EXERCISE OBJECTIVE - Could you please return each line of the data that has the word "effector"?

STORED DATA -
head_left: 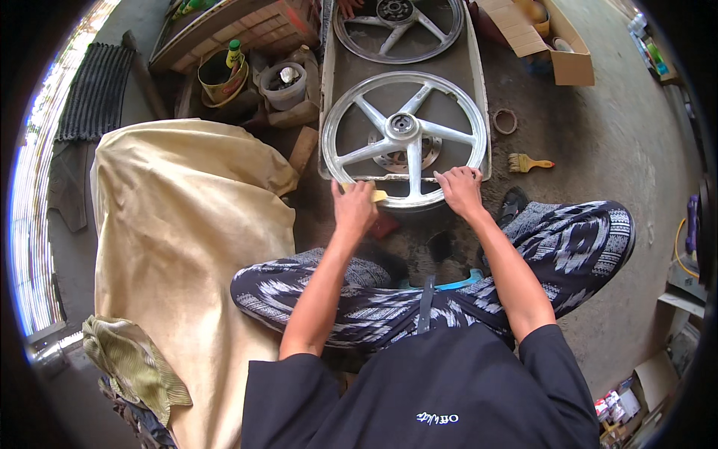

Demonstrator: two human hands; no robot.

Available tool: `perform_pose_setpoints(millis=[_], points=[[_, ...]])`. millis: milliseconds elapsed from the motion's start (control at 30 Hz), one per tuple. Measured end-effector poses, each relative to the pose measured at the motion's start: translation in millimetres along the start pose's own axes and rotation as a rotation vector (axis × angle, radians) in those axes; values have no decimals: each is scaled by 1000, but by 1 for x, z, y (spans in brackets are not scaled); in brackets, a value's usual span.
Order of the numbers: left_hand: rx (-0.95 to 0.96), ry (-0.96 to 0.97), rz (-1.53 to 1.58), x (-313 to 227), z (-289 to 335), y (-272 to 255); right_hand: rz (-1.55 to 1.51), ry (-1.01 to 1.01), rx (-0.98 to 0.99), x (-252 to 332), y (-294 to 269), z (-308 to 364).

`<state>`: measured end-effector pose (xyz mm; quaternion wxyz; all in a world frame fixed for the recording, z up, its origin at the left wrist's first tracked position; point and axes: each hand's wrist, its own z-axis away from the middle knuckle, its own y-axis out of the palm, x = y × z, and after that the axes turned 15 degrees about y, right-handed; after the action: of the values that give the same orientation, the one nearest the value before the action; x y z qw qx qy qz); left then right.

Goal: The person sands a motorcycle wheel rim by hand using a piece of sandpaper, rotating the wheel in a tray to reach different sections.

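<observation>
A five-spoke motorcycle wheel (pixel 415 161), whitish and worn, lies over the near end of a shallow rectangular tray (pixel 487 135). My left hand (pixel 354 208) is closed around a flat yellow piece, like sandpaper (pixel 378 195), and presses it on the near left of the rim. On the rim's near right side, my right hand (pixel 461 191) grips the wheel with its fingers over the edge. Below the spokes a brake disc (pixel 396 159) shows in part. A second, similar wheel (pixel 385 52) lies at the tray's far end, where another person's hand (pixel 350 7) partly shows.
To the right lie a paintbrush (pixel 531 162) and a brown ring (pixel 505 121), with a cardboard box (pixel 572 66) farther back. Left of the tray stand a white bucket (pixel 284 93) and a yellowish bucket (pixel 223 86). A tan sheet (pixel 194 224) covers something bulky at my left.
</observation>
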<state>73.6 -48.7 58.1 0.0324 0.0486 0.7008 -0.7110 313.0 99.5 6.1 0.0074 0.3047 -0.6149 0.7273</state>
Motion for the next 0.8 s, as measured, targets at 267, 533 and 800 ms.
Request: perform_pose_setpoints(millis=[267, 533, 800], points=[[-32, 22, 185, -58, -11, 0, 1, 88, 39, -2, -4, -6], [-14, 17, 196, -65, -20, 5, -36, 303, 39, 1, 1, -33], [-71, -43, 361, -61, -5, -5, 50, 331, -83, 13, -4, -26]])
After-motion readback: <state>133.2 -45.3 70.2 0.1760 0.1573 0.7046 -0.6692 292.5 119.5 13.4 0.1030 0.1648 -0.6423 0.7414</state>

RESPONSE AREA -
Available tool: `perform_pose_setpoints(millis=[_], points=[[_, ...]])`. millis: milliseconds elapsed from the motion's start (control at 30 Hz), one per tuple. Measured end-effector poses, each relative to the pose measured at the motion's start: translation in millimetres along the start pose's own axes and rotation as a rotation vector (axis × angle, radians) in those axes; values have no decimals: each is scaled by 1000, but by 1 for x, z, y (spans in brackets are not scaled); in brackets, a value's usual span.
`<state>`: measured end-effector pose (xyz mm; quaternion wxyz; all in a world frame fixed for the recording, z up, its origin at the left wrist's first tracked position; point and axes: each hand's wrist, its own z-axis away from the middle knuckle, its own y-axis out of the palm, x = y × z, and after that the axes turned 15 degrees about y, right-handed; after the action: of the values that give the same orientation, the one nearest the value before the action; x y z qw qx qy qz); left then right.

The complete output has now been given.